IEX is also used in the purification processes of marketed lipidated proteins (Table 5). The use of this chromatographic technique follows two different approaches. On one hand, CEX is used as a single purification step for both Victoza® and Saxenda® (a palmitoyl-conjugated GLP-1 analogue), which are used for the treatment of type 2 diabetes mellitus and obesity management, respectively. On the other hand, AEX is used prior to RPC in the purification of Tresiba® (Jonassen et al., 2009; Staby, 2011).
The purification of Tresiba® begins with the precipitation of the crude product from the reaction mixture. Then, it is resuspended in an aqueous/ethanol buffer at pH 7.5 and loaded into a column packed with Source 15Q (Cytiva), a strong AEX resin (Jonassen et al., 2009). The pI of insulin degludec (the component in Tresiba®) is similar to that of native insulin, which is around 5.6 (Kohn et al., 2007; Wang et al., 2012). Therefore, at loading pH insulin degludec binds to the resin, while certain impurities are lost in the flow-through. Elution is performed with an ammonium acetate gradient, from 0.24 to 1.25% w/w, and target-containing fractions are subjected to purification by RP-HPLC using a Nucleosil C4 250/10 mm, 10 μm, 300 Å column, where elution is carried out by an ethanol gradient (from 7 to 42% v/v). The purity of insulin degludec after AEX is 72.9% and it increases to 99.4% after semi-preparative RP-HPLC. However, during the RP-HPLC step, 50% of the loaded target product is lost. Although semi-preparative RP-HPLC excels in delivering the target product at a superior purity, it does so at expenses of productivity. Therefore, a thorough optimization of this chromatographic technique is crucial to increase yield without compromising purity. Semi-preparative RP-HPLC combined with IEX is considered an essential method for the separation and characterization of proteins in a complex mixture (Josic and Kovac, 2010).
Staby described the use of CEX as a single chromatography step for the purification of both Victoza® and Saxenda® (Staby, 2011). The crude reaction mixture after acylation, comprising mono-, di-acylated and unmodified GLP-1, was loaded into a column packed with Source 30S (Cytiva), a strong CEX resin, equilibrated with an aqueous/ethanol buffer at pH 3.5. Using a linear salt gradient from 0 to 1.30% w/w KCl, the successful separation of di-acylated, mono-acylated (desired product) and unmodified GLP-1 (following this elution order) was achieved. This indicates that the acylation process modifies the protein’s physicochemical properties, specifically its surface net charge, making the use of IEX feasible for the purification of the target product.

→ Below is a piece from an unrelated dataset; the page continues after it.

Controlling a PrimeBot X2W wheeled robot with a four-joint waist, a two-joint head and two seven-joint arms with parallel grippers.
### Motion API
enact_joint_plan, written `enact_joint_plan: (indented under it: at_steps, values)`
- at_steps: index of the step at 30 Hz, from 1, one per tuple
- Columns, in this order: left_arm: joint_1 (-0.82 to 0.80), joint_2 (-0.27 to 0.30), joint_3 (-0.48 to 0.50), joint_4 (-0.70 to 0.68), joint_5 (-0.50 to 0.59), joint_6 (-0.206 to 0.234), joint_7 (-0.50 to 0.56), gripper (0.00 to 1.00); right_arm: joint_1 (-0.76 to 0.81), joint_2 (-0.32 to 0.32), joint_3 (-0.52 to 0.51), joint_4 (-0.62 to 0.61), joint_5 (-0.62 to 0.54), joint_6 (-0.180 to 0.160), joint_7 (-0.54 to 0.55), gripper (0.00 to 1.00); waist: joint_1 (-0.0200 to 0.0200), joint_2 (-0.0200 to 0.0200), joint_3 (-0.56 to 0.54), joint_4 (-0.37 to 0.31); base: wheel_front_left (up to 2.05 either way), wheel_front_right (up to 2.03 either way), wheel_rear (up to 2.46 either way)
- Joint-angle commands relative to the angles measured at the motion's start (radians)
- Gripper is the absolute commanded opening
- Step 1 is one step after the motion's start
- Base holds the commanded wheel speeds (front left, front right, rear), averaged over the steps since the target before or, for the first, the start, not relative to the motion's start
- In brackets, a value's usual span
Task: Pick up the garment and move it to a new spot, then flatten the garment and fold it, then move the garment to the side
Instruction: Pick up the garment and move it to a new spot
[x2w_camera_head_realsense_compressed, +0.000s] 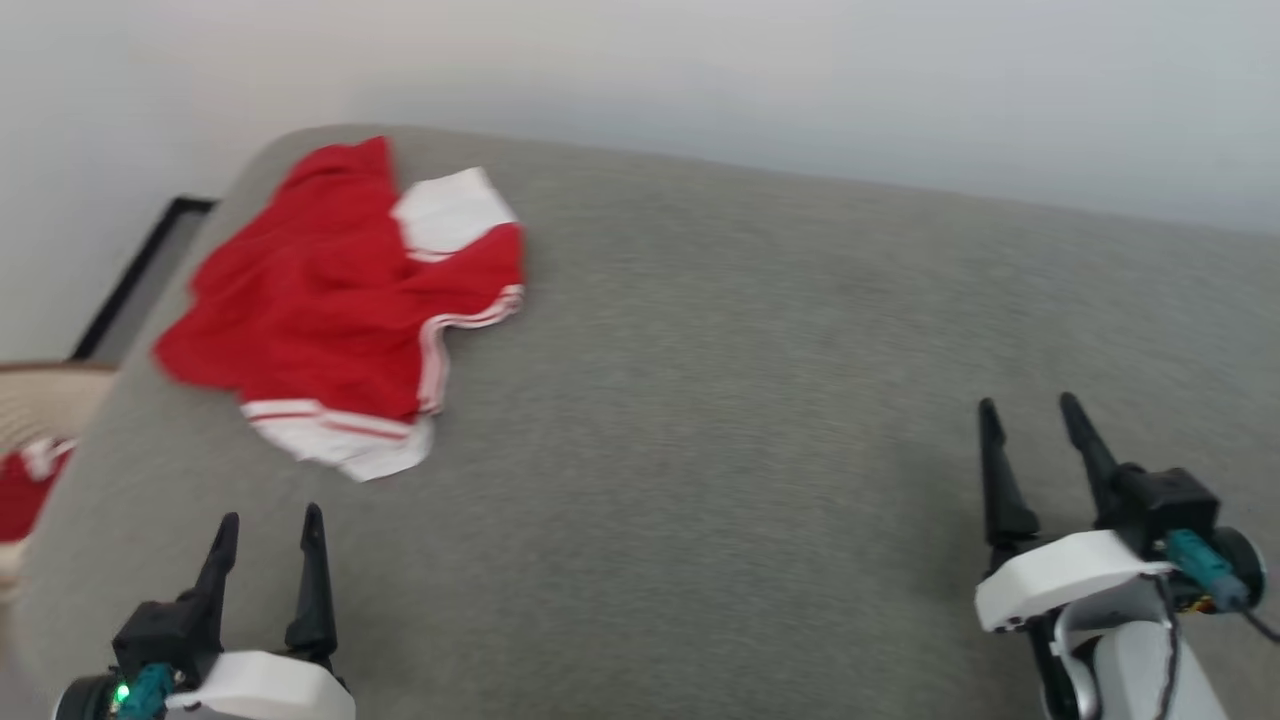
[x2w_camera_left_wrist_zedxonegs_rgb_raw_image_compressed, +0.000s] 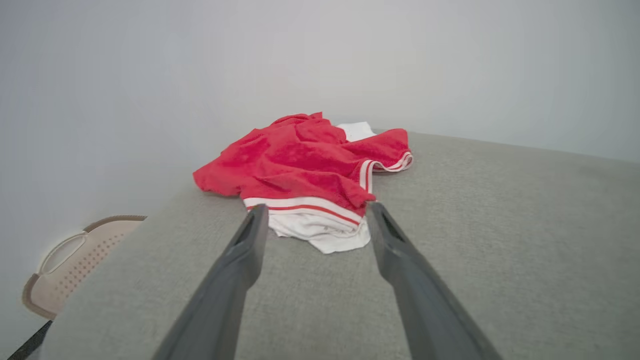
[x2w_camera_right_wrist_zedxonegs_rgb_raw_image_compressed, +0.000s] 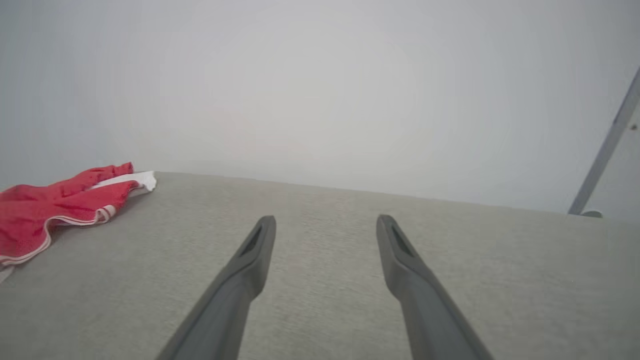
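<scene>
1. Nearest the robot, the left gripper (x2w_camera_head_realsense_compressed: 272, 512) hovered at the lower left over the grey cloth surface (x2w_camera_head_realsense_compressed: 750, 400), its two dark fingers spread wide with nothing between them.
2. The right gripper (x2w_camera_head_realsense_compressed: 1028, 400) hung at the lower right, a little farther forward, also spread wide and empty, well apart from the garment.
3. In the left wrist view the left gripper (x2w_camera_left_wrist_zedxonegs_rgb_raw_image_compressed: 316, 206) pointed straight at the garment (x2w_camera_left_wrist_zedxonegs_rgb_raw_image_compressed: 305, 170), with its fingertips just short of the white striped hem.
4. In the right wrist view the right gripper (x2w_camera_right_wrist_zedxonegs_rgb_raw_image_compressed: 326, 218) faced bare grey cloth, with the garment (x2w_camera_right_wrist_zedxonegs_rgb_raw_image_compressed: 55, 205) off to the left edge.
5. Farther off, the garment (x2w_camera_head_realsense_compressed: 320, 290) lay crumpled near the surface's far left corner, red with white sleeves and striped trim. No print was readable.
6. Beyond the left edge sat a beige perforated basket (x2w_camera_left_wrist_zedxonegs_rgb_raw_image_compressed: 75, 260), and behind everything stood a pale wall (x2w_camera_head_realsense_compressed: 800, 80).
</scene>
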Motion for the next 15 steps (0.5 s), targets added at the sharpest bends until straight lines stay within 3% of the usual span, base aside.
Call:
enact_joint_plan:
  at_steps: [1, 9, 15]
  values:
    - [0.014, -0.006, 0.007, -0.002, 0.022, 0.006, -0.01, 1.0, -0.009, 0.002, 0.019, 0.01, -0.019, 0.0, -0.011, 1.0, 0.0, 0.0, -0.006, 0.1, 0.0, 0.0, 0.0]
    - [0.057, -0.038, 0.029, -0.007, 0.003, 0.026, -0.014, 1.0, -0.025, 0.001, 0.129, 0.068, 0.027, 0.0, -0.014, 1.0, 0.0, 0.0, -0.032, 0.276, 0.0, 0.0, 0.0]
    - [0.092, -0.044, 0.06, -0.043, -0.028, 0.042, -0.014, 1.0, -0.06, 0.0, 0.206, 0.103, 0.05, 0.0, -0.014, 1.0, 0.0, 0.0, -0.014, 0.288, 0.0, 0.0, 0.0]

An interesting aspect regarding the elution mode in IEX steps of Tresiba® and Victoza®/Saxenda®, is the narrow salt gradient used to elute proteins. The equilibrium and elution buffer in both cases contained a large concentration of ethanol: 42% w/w and 64.5% w/w for Tresiba® and Victoza®/Saxenda®, respectively. The addition of organic solvents to the mobile phase in IEX changes the selectivity and capacity factor by modifying the electrostatic interactions between the analytes and the stationary phase, contributing to the separation of analytes (Craig, 2012).

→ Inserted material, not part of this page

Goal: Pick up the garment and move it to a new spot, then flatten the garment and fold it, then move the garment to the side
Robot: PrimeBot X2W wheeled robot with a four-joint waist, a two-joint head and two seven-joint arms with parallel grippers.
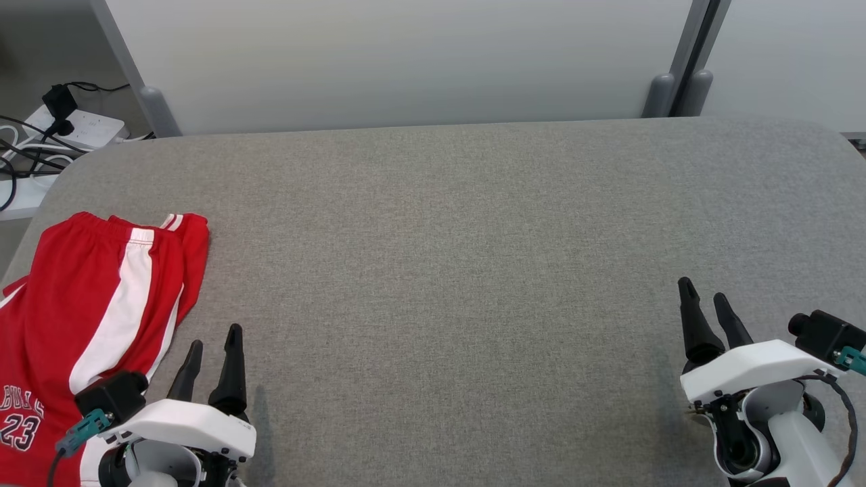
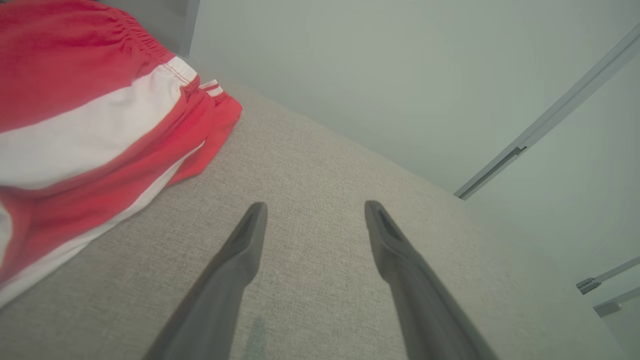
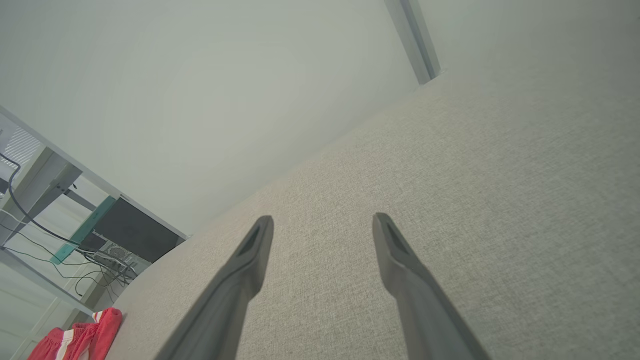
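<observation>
The garment (image 1: 95, 304) is a pair of red basketball shorts with a white side stripe and a "23" print, lying folded at the near left of the grey table (image 1: 460, 257). My left gripper (image 1: 215, 337) stands open just right of the shorts, apart from them, holding nothing. In the left wrist view the garment (image 2: 90, 115) lies to the left of the open left gripper (image 2: 315, 210). My right gripper (image 1: 703, 291) is open at the near right, far from the shorts. The right wrist view has the right gripper (image 3: 322, 222) over bare cloth and the garment (image 3: 80, 340) far off.
A pale partition wall (image 1: 406, 61) runs along the table's far edge. A power strip with black cables (image 1: 61, 128) lies on the floor beyond the table's left corner. A desk frame and computer (image 3: 115, 235) stand past the left end.
</observation>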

Trends in Lipidated Proteins Purification
Regarding the chromatography strategies implemented for the purification of lipidated proteins, semi-preparative RP-HPLC is still the most prevalent. However, the application of a single IEX step, as in the case of Victoza® and Saxenda®, represents significant advantages, from which cost and time savings are the most relevant, given the lower costs and higher throughput of IEX compared to semi-preparative RP-HPLC (Knudsen et al., 2001).

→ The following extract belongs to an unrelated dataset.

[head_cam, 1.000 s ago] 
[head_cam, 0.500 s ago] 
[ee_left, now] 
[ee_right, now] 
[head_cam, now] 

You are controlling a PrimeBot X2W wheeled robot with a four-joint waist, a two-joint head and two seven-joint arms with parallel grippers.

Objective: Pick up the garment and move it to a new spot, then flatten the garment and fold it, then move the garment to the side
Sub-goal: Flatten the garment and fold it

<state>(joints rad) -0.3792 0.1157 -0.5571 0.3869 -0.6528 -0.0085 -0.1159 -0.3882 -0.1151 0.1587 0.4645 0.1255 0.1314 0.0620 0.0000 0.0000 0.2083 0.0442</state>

Lipidation has proven to be successful, as evidenced by currently available commercial formulations. Although only acylated insulin and GLP-1 analogues have reached the market, the principle of lipidation has been applied and evaluated for other proteins and peptides, such as interferon alpha (Yuan et al., 2008) and desmopressin (Wang et al., 1999).
Other Modifications
Glycosylation
Glycosylation involves the covalent attachment of a carbohydrate moiety to a protein (Solá and Griebenow, 2010). It is one of the most important and complex post-translational modifications. Approximately 50–60% of all human proteins are glycosylated, either by the addition of N- or O-linked glycans (Roucka et al., 2018). Glycosylation has been used as an effective strategy to optimize therapeutic proteins efficacy (Solá and Griebenow, 2010). This is due to the fact that glycosylation has many functions including stabilization of protein conformation, control of protein folding, modulation of immunogenicity, and regulation of signal transduction, cell adhesion and half-life (Berger et al., 2011; van Witteloostuijn et al., 2016).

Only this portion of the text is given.